Insights from Mary Meeker’s 2014 Internet Trends Report is now available.
All key digital trends and statistics are in this bible – 164 pages of dense data .. but a must read.
Download the presentation – from this PDF link – or via the KPCB website
Most important insights to remember:
1/Internet Access Growth Slowing, But Not On Mobile
The total number of Internet users is growing less than 10% a year, though new initiatives like Google’s Project Loon and Facebook’s Internet.org hope to increase the rate of connection.
2/30% Of All Mobile Users Are Now Smartphone Users
So if you only make money on the web, you’re in trouble
3/Tablet Shipments Increased 53% In 2013
Though purchase cycles may be slower than phones, people are still rabidly buying up tablets.
4/Mobile Now Accounts For 25% Of All Web Usage
That’s up from 14% a year ago.

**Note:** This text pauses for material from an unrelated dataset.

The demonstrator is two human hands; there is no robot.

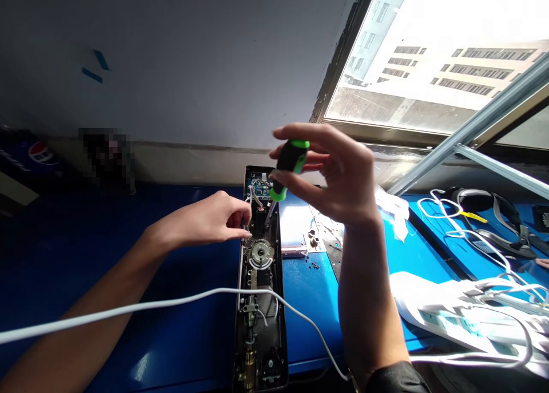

And in North America, mobile is 19% of all usage up from 11% a year ago.
5/Each New Device Type Has 10X The Previous Install Base
“The Internet Of Things” could be the upcoming 100 billion unit device category.
6/Internet Advertising Grew 16% This Year
Mobile grew 47% yet still makes up just 11% of the total, indicating lots of room for mobile advertising to grow. Meanwhile, Google’s average revenue per user is now 6X Facebook’s, and Facebook’s is 2X Twitter’s.
7/People Spend 20% Of Their Media Time On Mobile
But mobile gets just 4% Of ad spend, leaving a big opportunity for mobile ad spend growth. Print ad spend will decrease to balance out, as it gets 19% of spend but accounts for just 5% of media consumption time.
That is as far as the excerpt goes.